Ethics. Any ideas on the ethical implication

ZCochran98

Joined Jul 24, 2018
303
The frequencies used by them are 18-40 GHz, depending on the type (they used to be lower frequency, but they were more-easily detectable), placing them solidly in the upper ranges of radio frequencies. So, the corresponding wavelengths are about 7.5-16.7 mm long. These wavelengths are quite long, compared to any biological systems of concern.

Furthermore, the energy carried in the beam (~0.000166 eV) is extremely low - not enough to ionize even a single hydrogen atom (requires 13eV), much less a complicated molecule like DNA or the lipid membranes of your cells (in other words, it cannot cause cellular/genetic damage or free radicals).

The frequencies used are also not at resonance (rotational or translational) frequencies of water, so they won't cause any heating either. Generally, only the UV spectrum (starting at ~800THz and wavelengths <380nm, with energies of >10eV) and higher (like X-rays and gamma rays) are considered "dangerous" - not the visible light spectrum and lower (like IR, UHF, or radio frequencies). There's even an alternative to X-ray imaging called "Terahertz imaging" which is starting to gain some traction in research areas because it is non-ionizing and, overall, much safer.

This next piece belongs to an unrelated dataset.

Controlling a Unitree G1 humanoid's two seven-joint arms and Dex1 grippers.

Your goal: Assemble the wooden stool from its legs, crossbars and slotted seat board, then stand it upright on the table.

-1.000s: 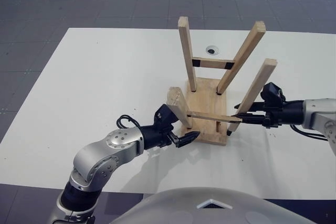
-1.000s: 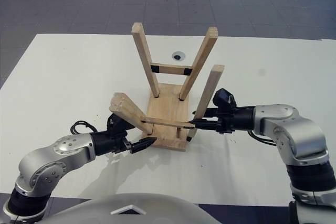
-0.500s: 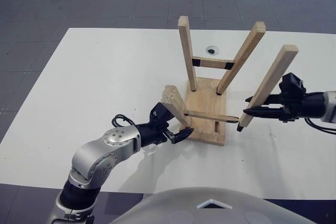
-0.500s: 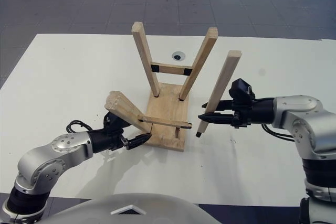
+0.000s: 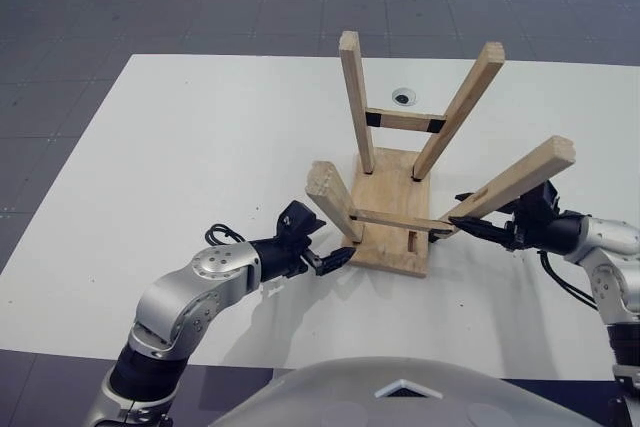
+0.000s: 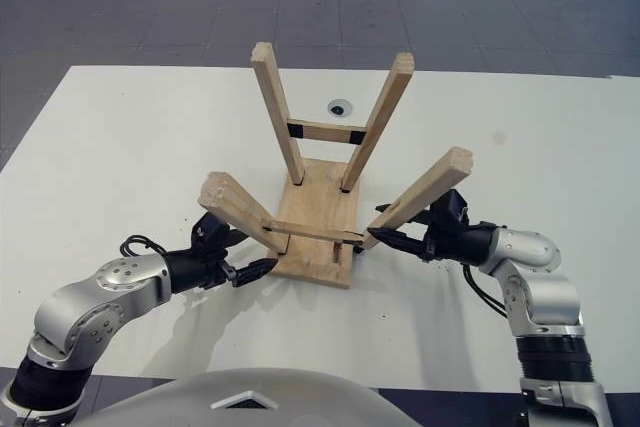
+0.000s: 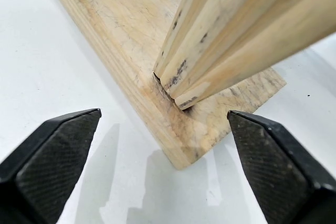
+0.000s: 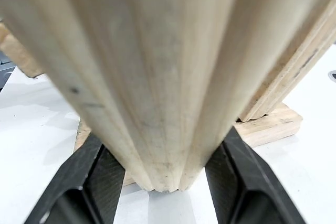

So, that's why there's no ethics concern: these wavelengths physically cannot harm drivers - not even ones with pacemakers (for perspective, due to Wi-Fi, radio, and cellular service frequencies, we're constantly surrounded by comparable frequencies). And, as @shortbus put it, the only danger it poses is to your bank account (and driving record).
 

justtrying

Joined Mar 9, 2011
439
I find speed traps set up on a sunny day 200 m before speed change sign to be morally unethical. I find lack of police on the road when conditions are undrivable even more so...
 

ZCochran98

Joined Jul 24, 2018
303
I don't think I'd want one aimed at me close up because microwave energy can cook you.
Microwave energy at specific frequencies and sufficiently-high power can cook you. While water has some rotational modes all throughout the X- and K-bands of the electromagnetic spectrum, radar guns are restricted by FCC regulations on power levels. Modern common/standard LIDAR-based radar guns operate with ~30ns pulses at <50mW power (905 nm wavelength, or 331 THz). By comparison, a microwave oven, which operates at about 2.45 GHz, typically outputs >600W of microwave power (with leakage of <5mW). So, to cook you with a radar gun, it'd take 12000 times longer than a microwave oven takes to heat water, assuming you don't radiate off the energy you absorb faster (depends on how well our bodies retain heat).

As an example, assuming perfect power absorption and continuous-beam LIDAR rather than 30ns pulses, and taking the "cook you" temperature to be roughly 63 C (26 degrees warmer than body temperature), and using my weight in kg (95 kg) and assuming roughly 70% of me is water, it'd take 7.23 MJ of energy to cook me (1729 food calories [kilocalories], for perspective). The standard LIDAR gun would take roughly 4.6 years pointed continuously at me to achieve this. By comparison, a microwave oven would take 3.3 hours to achieve the same thing, if not less.

Would I still want to stand in front of a radar speed gun? Probably not.